In a blow to women's access to contraception, the Supreme Court ruled 5-4 that Hobby Lobby, and similar closely held corporations with religious objections to birth control, can refuse to include birth control in their employee's healthcare plans. Analysts are still interpreting the impact of the decision.
Watch our past coverage of the case above, when we interviewed Brigitte Amiri, senior staff attorney with the Reproductive Freedom Project at the American Civil Liberties Union.
The majority opinion in today's ruling, was written by Justice Samuel Alito. He argued, "Under the standard that [the Religious Freedom Restoration Act] prescribes, the HHS contraceptive mandate is unlawful." Alito was joined by Chief Justice John Roberts and Justices Antonin Scalia, Clarence Thomas and Anthony Kennedy.

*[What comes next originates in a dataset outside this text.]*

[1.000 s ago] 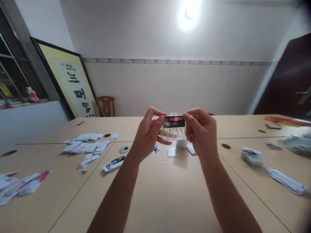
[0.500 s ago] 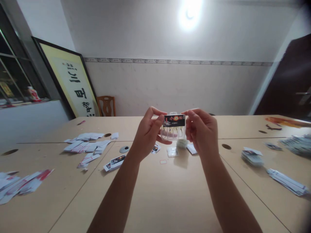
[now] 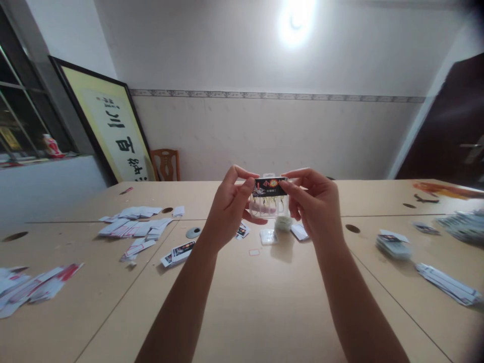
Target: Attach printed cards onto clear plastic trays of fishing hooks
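Observation:
Up in front of me I hold a small clear plastic box with a black printed label across its upper part. Several thin golden pieces, too small to name for certain, show through its lower half. My left hand grips the left side, thumb on the front and fingers behind and below. At the upper right corner, my right hand pinches the box, its thumb pressing on the label's right end. Below on the table lie another clear box and a stack of boxes.
Black printed cards lie left of my hands, with white paper slips beyond. More slips are at far left. On the right sit stacked boxes, a paper bundle and a larger heap.
My right thumb has moved left and now lies on the label's right end, where it was by the corner before. The left hand and the box are almost unmoved.

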`<state>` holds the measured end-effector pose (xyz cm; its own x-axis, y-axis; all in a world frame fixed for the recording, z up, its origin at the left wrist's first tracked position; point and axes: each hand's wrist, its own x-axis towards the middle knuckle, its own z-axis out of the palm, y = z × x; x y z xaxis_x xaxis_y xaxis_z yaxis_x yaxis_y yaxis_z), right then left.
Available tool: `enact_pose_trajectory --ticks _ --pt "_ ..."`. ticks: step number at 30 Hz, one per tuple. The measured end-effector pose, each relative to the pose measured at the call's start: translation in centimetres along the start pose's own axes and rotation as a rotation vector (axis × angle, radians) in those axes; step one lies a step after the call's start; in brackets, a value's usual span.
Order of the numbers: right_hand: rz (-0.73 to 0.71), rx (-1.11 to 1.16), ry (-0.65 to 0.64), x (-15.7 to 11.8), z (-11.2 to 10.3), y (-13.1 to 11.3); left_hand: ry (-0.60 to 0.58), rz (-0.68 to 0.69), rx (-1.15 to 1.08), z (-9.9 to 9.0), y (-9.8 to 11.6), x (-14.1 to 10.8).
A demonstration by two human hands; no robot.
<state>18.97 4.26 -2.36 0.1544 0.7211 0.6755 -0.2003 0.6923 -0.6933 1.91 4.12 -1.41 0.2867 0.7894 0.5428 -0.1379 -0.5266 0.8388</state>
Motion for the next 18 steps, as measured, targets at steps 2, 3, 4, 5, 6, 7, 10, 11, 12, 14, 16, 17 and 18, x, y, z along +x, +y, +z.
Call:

In her dissent, Justice Ruth Bader Ginsberg wrote: “In a decision of startling breadth, the Court holds that commercial enterprises, including corporations, along with partnerships and sole proprietorships, can opt out of any law (saving only tax laws) they judge incompatible with their sincerely held religious beliefs."
Justice Elena Kagan added in a separate dissent: "Congress has made a judgment and Congress has given a statutory entitlement and that entitlement is to women and includes contraceptive coverage, and when an employer says, no, I don’t want to give that, that woman is quite directly, quite tangibly harmed.”
In a brief submitted to the court, the Guttmacher Institute noted many women cannot afford birth control and that the law would reduce abortions and unintended pregnancies. It also cited studies that show nearly 15 percent of birth control prescriptions are written for non-contraceptive purposes, and help some 1.5 million women with ovarian cancer, ovarian cysts, endometriosis, and endometrial cancer.